The book lake didn't make the cut, nor did the five-storey slide, but 10 years after Cantabrians submitted their ideas for a new public library through the Your Library, Your Voice survey, Tūranga remains an exemplar of what a contemporary library can be.
On a weekday afternoon, readers sit in comfy chairs, children play with Lego or swipe through Christchurch history on the seven-metre Discovery Wall, the New Zealand String Quartet warms up for a performance, a library audio engineer helps a young woman record an audio book, an elderly woman sews a hotty cover, a teenager plays a virtual reality game, researchers bend over archives in the designated quiet space, a corporate group attends a presentation, a mother sits on the floor as her toddler rummages through a box of books.
“We’re from the UK and there’s nothing like this,” she tells Frank Film.
“There’s so many facilities for kids and the fact that you can just let the kids play – it’s really lovely here.”
“It’s my favourite building in the city,” says Joseph Hullen (Ngāi Tūāhuriri/Ngāti Hinematua) from the Matapopore Charitable Trust, the mandated voice for manawhenua in the Christchurch rebuild.
“There’s not another like it in Aotearoa, probably not another library like it in the world.”
In 1859, the Mechanics Institute opened a small subscription library in High Street.
A few years later it moved to Cambridge Terrace. In 1982, a new library was built in Gloucester St, a block away from Cathedral Square.
In the 1990s and 2000s there was a massive shift internationally as libraries came to be recognised as community centres and meeting houses, free hubs for homework help, computer classes, craft sessions, ancestry research – or simply a warm place to hang out, access free wifi, get away from noisy flats and, most importantly, stay connected.

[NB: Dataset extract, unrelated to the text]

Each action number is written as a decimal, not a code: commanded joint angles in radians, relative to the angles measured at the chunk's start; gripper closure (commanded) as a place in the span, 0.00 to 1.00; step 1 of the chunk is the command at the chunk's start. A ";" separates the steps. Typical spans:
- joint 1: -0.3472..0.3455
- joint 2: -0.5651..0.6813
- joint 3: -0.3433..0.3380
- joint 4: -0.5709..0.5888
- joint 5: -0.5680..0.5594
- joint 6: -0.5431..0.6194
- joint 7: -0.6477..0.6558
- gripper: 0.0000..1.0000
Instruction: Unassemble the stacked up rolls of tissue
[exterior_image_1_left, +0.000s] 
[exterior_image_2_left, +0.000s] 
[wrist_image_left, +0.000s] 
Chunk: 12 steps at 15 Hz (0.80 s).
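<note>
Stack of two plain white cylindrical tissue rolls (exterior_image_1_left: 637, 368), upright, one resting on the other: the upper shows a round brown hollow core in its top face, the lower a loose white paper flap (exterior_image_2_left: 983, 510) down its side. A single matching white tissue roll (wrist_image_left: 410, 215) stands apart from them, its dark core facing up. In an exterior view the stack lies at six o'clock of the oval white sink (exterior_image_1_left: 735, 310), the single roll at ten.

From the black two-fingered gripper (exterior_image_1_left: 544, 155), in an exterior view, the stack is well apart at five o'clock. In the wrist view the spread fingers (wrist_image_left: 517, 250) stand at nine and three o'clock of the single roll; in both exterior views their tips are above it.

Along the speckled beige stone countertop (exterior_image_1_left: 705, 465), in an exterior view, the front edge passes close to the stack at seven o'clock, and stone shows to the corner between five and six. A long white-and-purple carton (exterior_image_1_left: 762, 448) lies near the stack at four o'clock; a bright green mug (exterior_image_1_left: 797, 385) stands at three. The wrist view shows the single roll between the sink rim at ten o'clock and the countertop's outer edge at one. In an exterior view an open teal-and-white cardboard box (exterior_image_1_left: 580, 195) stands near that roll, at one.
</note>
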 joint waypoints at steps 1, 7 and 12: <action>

“So often I hear the words you don't need a physical library these days,” says Carolyn Robertson, libraries and information manager for the Christchurch City Council.
“We’ve got the web, we’ve got everything on the internet. But that need for people to come together – that enables them to just explore and discover and connect with each other, connect with their imaginations, is such a human need.”
The demolition of the Gloucester St building after the earthquake of 2011 presented a rare opportunity to design a library from scratch “and completely re-imagine what a library could be”.
A new public library in Cathedral Square was one of several anchor projects identified in the Government-led Christchurch Central Recovery Plan but one of the few led by the city council.
The resulting $92 million library, a joint project between Australasian practice Architectus and Danish firm Schmidt Hammer Lassen Architects, is a weaving together of community input, modern library practices, and the history and stories of Ngāi Tahu and Ngāi Tūāhuririri.
The vertical lines of the exterior screen reference the folded landscape of the Canterbury Plains and the blades of harakeke.
Inside, the figure of Tāwhaki, the Māori demigod who famously ascended the heavens to receive the three kete of knowledge, presides over the timber stairwell as a swarm of schoolchildren zigzags up through the building.
“It’s a big achievement to create a big noisy library full of life and events and activity at the same time there are spaces where people can get peace and quiet,” says library manager Chris Hay.
“It’s a clever design.”
Tūranga opened on time and on budget on 12 October 2018. In its first year, more than a million visitors spun through its revolving door; in the 2022-23 year, Tūranga had 706,550 visits.
In 2019 the building was awarded the John Scott Award for Public Architecture and was shortlisted for the International Federation of Library Association’s Best Public Library award.
“Everyone’s welcome,” says Hay. “It’s the library of the people of Christchurch.”